I was in complete shock….never mind the fact I was still in pain from being abandoned by them, now the man who was supposed to be the only man I could trust, was telling me I wasn't actually his. "Whe—when did Mom tell him?" I asked, barely getting the question out.

"When you were ten…but she found out before she left me that he'd been sent to Stockton State Prison. She's asked me not to look up what he's in for, and I've respected that and will continue to do so." He said. Great…now apart from having two parents that have been lying to me my whole fucking life, I find out that my real father is in fucking prison. "Have you ever talked to him?" I asked, needing to gauge the situation…

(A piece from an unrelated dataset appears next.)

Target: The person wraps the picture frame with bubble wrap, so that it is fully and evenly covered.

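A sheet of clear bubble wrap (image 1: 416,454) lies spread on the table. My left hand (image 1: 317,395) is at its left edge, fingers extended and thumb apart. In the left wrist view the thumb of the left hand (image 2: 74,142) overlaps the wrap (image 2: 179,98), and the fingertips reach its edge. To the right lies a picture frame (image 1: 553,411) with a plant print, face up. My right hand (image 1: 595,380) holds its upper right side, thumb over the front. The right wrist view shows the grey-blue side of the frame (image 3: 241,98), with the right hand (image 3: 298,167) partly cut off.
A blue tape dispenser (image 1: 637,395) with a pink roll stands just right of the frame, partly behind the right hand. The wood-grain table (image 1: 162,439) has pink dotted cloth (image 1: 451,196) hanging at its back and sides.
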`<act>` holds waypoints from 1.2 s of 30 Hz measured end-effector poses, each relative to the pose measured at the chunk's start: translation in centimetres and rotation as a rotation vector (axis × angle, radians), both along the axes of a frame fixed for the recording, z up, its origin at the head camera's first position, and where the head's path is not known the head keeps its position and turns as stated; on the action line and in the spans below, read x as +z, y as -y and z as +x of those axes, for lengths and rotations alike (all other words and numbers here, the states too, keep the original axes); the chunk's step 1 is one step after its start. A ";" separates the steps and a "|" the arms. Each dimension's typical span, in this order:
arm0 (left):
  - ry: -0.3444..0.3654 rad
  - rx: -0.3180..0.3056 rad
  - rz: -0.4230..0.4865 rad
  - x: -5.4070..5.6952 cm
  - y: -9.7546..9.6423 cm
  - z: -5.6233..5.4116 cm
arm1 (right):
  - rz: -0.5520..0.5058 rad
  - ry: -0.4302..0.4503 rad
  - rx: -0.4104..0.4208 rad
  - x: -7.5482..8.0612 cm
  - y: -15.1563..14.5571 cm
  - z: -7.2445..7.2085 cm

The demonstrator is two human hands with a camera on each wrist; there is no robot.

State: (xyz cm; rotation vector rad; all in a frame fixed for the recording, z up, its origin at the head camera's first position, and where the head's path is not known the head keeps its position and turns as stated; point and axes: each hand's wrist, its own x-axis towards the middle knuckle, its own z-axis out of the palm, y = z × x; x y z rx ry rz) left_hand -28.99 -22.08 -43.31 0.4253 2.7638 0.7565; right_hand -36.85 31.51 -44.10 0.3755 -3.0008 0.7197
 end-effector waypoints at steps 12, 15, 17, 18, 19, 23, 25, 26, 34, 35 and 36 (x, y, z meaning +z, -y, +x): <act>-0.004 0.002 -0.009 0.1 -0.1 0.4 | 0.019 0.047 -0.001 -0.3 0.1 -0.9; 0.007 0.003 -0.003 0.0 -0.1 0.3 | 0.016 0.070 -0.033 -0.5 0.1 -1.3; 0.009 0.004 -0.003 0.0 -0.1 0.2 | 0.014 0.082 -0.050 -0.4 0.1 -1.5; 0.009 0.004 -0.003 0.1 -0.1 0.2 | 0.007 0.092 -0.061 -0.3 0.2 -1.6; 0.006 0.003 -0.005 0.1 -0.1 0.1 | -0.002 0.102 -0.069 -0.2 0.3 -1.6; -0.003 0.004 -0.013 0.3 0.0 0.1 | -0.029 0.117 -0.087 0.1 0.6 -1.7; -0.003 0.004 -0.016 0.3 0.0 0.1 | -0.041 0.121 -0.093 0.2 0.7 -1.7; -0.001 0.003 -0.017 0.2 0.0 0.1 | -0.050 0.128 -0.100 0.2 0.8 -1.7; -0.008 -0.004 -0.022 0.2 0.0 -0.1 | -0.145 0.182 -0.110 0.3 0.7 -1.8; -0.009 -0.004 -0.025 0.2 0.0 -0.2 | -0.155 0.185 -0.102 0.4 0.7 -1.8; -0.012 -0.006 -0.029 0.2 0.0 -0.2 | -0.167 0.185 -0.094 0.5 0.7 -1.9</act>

He gave a nod, "Yeah…on your birthday, while you were at school." He said. I blinked, "And….does he want to know me? Would it even be possible for me to meet him, since he's in prison?" I asked, not sure if I actually wanted to meet the man.

Charlie sighed, "He's wanted to meet you since he found out about you, but Renee told him to wait till you were eighteen…and he has. He's waited patiently for the last eight years, and nearly every day since that day…he's sent you a letter…your Mom sent a box of them that she kept for you, to me before your birthday." He said. I blinked at that. "Can I have them?" I asked softly.

He nodded and stood, motioning me to follow him upstairs. I waited at his doorway as he pulled a large shoe box out of his closet. "Your Mom kept them in order….the top letters being the first of each year, and she she put a post it with the years on each stack." He said, giving a slight smile.

I nodded and took the box from him, looking up at him. "I'm gonna go….start reading.." I said, motioning to my room. He gave a nod and headed back downstairs as I shut the door to my room. Sitting on my bed, I got comfortable and opened the lid. The top stack was marked with 1998, I took the envelope off the top and opened it carefully.

My Dearest Daughter,

I really have no words to describe how I felt upon hearing of your existence.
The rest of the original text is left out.